#### WHAT THE TASK REQUIRES:
Find and return every line of the data that contains the word "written".

── PROVIDED RECORDS

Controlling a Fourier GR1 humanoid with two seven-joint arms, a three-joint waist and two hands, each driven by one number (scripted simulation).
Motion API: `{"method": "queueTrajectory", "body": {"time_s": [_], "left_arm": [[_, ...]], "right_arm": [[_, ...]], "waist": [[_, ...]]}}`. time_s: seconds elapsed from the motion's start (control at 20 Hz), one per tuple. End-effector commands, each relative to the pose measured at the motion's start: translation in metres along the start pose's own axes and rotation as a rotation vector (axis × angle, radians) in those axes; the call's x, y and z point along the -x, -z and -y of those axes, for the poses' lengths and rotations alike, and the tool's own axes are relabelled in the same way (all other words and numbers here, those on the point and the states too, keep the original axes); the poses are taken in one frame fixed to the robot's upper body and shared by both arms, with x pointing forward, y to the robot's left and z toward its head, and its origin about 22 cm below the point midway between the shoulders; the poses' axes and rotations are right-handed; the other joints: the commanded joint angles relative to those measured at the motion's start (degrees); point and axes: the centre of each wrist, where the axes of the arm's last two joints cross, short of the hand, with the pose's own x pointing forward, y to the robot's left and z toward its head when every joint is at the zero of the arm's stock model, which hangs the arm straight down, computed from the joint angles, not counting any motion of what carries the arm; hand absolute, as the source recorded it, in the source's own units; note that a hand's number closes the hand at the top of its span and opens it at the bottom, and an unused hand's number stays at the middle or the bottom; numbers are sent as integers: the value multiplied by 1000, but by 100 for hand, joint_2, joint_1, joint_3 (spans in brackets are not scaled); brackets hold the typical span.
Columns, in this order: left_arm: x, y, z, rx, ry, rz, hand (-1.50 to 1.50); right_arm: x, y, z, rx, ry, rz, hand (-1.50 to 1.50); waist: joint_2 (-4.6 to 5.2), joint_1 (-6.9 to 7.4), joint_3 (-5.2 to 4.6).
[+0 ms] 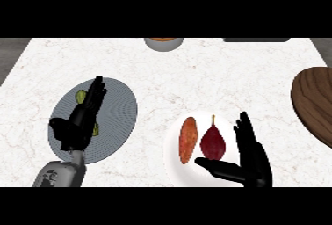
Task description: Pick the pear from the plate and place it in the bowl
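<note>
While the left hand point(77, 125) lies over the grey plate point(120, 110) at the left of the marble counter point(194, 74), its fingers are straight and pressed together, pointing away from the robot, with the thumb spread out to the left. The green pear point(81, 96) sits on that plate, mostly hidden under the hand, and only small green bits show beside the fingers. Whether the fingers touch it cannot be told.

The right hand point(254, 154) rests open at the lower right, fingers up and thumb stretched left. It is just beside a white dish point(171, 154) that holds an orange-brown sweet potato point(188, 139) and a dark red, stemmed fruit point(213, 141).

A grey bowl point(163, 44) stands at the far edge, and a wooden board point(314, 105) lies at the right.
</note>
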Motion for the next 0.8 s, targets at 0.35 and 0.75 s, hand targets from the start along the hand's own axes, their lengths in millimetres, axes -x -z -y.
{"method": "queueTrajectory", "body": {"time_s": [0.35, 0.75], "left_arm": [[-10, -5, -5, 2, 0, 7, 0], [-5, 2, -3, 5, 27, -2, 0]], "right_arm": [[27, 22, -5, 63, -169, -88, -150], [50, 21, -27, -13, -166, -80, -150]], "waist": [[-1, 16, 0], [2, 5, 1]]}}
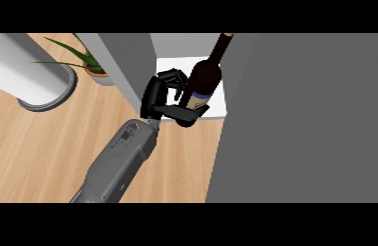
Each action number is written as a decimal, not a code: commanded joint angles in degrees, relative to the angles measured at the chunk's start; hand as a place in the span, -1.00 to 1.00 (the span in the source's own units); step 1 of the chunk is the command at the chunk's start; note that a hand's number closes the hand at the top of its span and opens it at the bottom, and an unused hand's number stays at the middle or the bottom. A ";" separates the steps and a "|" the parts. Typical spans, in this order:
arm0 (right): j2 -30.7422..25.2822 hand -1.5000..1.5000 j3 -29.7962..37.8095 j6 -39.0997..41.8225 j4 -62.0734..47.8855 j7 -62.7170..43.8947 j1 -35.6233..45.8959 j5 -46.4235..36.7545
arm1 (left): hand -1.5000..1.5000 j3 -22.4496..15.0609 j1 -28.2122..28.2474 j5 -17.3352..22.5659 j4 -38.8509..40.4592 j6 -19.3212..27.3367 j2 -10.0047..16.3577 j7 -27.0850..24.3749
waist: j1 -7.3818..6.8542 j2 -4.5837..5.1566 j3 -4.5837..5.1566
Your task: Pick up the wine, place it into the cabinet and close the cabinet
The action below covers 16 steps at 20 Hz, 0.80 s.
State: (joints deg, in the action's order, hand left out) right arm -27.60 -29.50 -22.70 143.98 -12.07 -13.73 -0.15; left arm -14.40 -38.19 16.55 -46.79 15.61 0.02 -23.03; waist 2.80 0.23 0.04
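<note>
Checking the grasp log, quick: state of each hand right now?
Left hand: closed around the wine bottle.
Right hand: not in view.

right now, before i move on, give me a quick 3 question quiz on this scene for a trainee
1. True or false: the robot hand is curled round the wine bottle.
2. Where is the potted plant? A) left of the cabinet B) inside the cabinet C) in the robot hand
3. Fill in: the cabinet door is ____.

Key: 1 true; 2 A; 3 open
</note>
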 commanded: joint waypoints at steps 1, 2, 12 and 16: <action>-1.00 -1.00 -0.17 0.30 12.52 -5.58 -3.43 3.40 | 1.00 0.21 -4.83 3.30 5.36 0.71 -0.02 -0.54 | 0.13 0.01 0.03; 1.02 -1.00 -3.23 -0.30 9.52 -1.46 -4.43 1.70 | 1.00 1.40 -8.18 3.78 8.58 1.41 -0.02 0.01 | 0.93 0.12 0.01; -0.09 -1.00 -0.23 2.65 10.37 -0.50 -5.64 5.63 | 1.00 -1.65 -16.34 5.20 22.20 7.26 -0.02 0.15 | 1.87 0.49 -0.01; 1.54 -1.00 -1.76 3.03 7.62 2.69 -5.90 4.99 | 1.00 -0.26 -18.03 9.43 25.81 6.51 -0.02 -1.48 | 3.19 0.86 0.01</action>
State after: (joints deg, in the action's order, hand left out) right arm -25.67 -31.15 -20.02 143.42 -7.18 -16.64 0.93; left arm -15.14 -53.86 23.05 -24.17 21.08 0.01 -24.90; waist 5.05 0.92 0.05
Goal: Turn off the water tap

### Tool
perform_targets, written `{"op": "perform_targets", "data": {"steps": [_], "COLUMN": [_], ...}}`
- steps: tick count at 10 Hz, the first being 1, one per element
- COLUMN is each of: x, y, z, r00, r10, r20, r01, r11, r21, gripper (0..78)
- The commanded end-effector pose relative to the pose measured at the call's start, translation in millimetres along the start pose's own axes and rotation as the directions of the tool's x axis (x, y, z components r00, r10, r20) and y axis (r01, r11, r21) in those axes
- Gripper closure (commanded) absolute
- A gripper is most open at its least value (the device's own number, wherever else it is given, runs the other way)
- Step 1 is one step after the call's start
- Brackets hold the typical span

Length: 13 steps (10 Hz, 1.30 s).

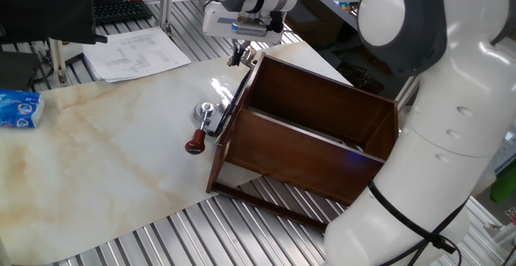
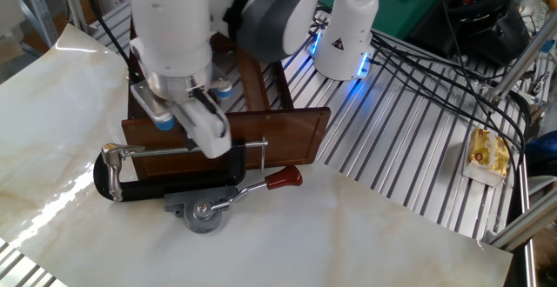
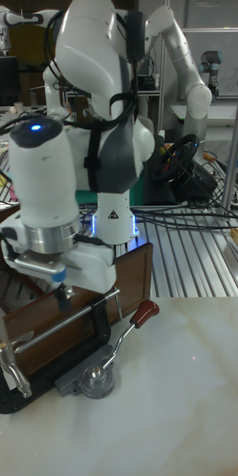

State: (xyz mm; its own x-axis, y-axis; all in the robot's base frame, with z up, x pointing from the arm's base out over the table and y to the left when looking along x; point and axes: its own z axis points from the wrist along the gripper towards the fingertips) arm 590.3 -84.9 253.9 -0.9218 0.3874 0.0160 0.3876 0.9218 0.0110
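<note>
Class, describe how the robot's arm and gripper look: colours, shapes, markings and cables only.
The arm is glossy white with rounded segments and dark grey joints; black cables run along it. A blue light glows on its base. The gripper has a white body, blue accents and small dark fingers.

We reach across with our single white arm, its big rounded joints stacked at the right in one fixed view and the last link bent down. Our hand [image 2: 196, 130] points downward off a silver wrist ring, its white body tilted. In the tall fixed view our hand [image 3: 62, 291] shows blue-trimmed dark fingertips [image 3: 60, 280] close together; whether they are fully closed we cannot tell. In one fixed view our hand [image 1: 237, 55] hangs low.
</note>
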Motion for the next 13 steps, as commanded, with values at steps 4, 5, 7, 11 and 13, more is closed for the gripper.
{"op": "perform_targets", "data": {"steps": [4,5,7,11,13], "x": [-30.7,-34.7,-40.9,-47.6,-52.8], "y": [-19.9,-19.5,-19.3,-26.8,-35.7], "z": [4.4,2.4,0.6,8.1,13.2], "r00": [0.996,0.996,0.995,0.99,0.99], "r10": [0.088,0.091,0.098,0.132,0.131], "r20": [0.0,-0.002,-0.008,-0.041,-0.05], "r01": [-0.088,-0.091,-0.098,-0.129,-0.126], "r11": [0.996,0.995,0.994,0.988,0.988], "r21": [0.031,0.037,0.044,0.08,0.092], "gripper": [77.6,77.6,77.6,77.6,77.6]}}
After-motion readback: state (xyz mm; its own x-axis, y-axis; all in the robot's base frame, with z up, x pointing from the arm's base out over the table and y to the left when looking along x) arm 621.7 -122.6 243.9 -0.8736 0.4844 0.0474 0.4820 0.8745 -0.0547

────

#### TASK OUTPUT:
Each action number is written as a decimal, not a code: commanded joint angles in degrees, relative to the angles measured at the chunk's start; hand as a place in the span, -1.00 to 1.00 (the span in the source's own units); step 1 of the chunk is the command at the chunk's start; note that a hand's number closes the hand at the top of its span and opens it at the bottom, and an unused hand's number stays at the middle or the bottom. A ";" separates the steps and a "|" the parts. Typical spans, in this order:
perform_targets, written `{"op": "perform_targets", "data": {"steps": [_], "COLUMN": [_], ...}}`

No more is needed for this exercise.